Upcoming Talk at UCSD Health
Heng Xu and Nan Zhang, co-directors of the Robust Analytics Lab, will give a (virtual) presentation at the University of California San Diego Health Department of Biomedical Informatics (DBMI) lecture series on Friday, November 6, 2020.
Time: 1:00pm – 2:00pm Pacific Standard Time (4:00pm - 5:00pm Eastern Standard Time), Friday, November 6, 2020
Implications of Data Anonymization on Disparity Detection
Abstract: Research and practical development of data anonymization techniques has proliferated in recent years. Yet limited attention has been paid to examine the potentially disparate impact of privacy protection on underprivileged sub-populations. The objective of this talk is to examine the extent to which data anonymization could mask the gross statistical disparities between sub-populations in the data.

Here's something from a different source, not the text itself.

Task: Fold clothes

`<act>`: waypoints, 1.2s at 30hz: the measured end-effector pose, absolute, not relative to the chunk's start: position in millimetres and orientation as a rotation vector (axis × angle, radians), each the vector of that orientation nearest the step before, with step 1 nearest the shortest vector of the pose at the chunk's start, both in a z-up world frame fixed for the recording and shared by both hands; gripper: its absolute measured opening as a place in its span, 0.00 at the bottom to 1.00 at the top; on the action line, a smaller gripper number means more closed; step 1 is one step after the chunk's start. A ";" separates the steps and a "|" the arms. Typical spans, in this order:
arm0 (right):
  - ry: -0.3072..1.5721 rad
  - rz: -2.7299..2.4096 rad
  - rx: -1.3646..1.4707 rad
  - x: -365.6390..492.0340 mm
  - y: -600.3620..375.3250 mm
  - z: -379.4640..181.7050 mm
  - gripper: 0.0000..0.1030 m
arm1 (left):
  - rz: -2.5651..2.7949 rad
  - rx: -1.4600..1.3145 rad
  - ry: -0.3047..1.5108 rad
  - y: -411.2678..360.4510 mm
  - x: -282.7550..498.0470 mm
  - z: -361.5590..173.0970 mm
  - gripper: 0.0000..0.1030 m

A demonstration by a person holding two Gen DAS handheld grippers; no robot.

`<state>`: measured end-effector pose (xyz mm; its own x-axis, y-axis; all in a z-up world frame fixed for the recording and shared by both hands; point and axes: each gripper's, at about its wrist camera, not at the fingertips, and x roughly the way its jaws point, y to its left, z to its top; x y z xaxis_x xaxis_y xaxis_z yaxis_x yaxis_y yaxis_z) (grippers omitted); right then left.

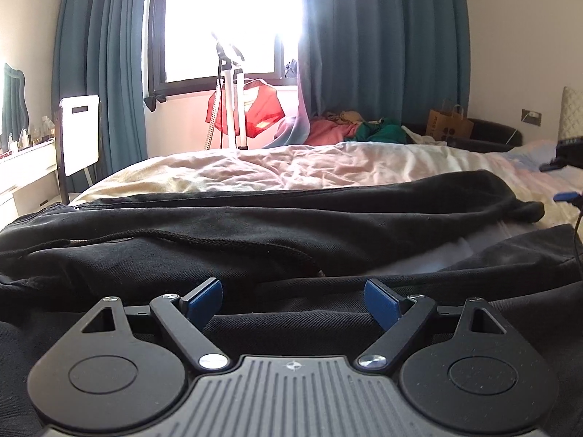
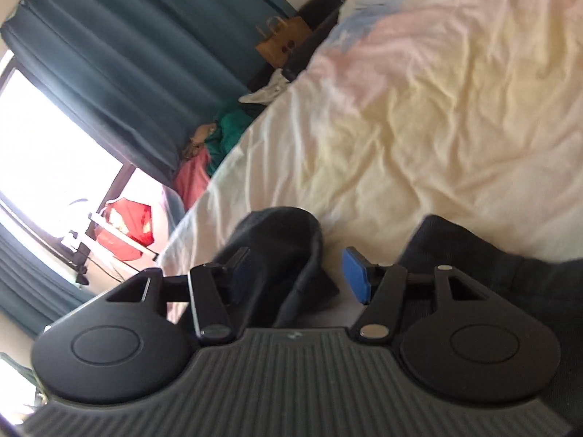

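Open room: wrinkled cream bedsheet, bare from mid-bed to the far edge and to my right.

Obstruction, near: long black cotton trousers with a drawstring, bunched in ridges across the bed's width directly ahead of my left tongs, which stand wide with cloth below them.

Obstruction, right: a black trouser cuff rising between the parted fingers of my right tongs.

Far edge: heap of pink and green clothes, brown paper bag, white stand.
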<state>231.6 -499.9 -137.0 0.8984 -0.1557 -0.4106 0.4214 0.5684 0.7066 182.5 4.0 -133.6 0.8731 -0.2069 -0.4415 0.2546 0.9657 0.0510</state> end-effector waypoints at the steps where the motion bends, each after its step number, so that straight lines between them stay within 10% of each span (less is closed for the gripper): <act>1: 0.349 -0.311 0.896 246.2 -499.5 -134.4 0.57 | -0.238 0.107 0.457 4.0 183.9 -135.4 0.84; 7: 0.662 -0.364 0.914 353.2 -499.4 -157.5 0.56 | -0.236 0.076 0.485 9.6 191.7 -140.9 0.84; 8: 0.668 -0.409 0.919 362.0 -501.0 -160.9 0.45 | -0.238 0.067 0.486 10.9 193.1 -141.5 0.84; 9: 0.678 -0.452 0.903 370.1 -501.8 -160.8 0.08 | -0.243 0.055 0.487 12.7 195.0 -142.5 0.84; 12: 0.591 -0.413 0.840 382.0 -498.9 -132.9 0.05 | -0.247 0.010 0.496 19.2 200.0 -144.3 0.84; 18: 0.127 -0.209 0.663 333.4 -475.8 -46.2 0.05 | -0.245 -0.084 0.494 32.6 199.4 -138.9 0.84; 28: 0.382 -0.389 1.038 223.5 -518.8 -200.9 0.05 | -0.259 -0.072 0.479 32.3 181.7 -125.7 0.84; 33: 0.366 -0.335 1.084 218.7 -514.1 -189.2 0.09 | -0.256 -0.067 0.479 29.2 178.8 -123.6 0.84; 36: 0.386 -0.318 1.135 224.6 -516.9 -195.0 0.44 | -0.244 -0.074 0.490 28.3 181.0 -124.0 0.84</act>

We first describe two common mechanisms of data anonymization and two prevalent types of statistical evidence for disparity. Then, we develop conceptual foundation and mathematical formalism demonstrating that the two data anonymization mechanisms have distinctive impacts on the identifiability of disparity, which also varies based on its statistical operationalization. After validating our findings with empirical evidence, we discuss the practical implications, highlighting the need for data scientists and policy makers to balance between the protection of privacy and the recognition/rectification of disparate impact.
This paper was also presented at the Harvard Privacy Tools Working Group Seminar Series and 2020 Privacy Law Scholars Conference.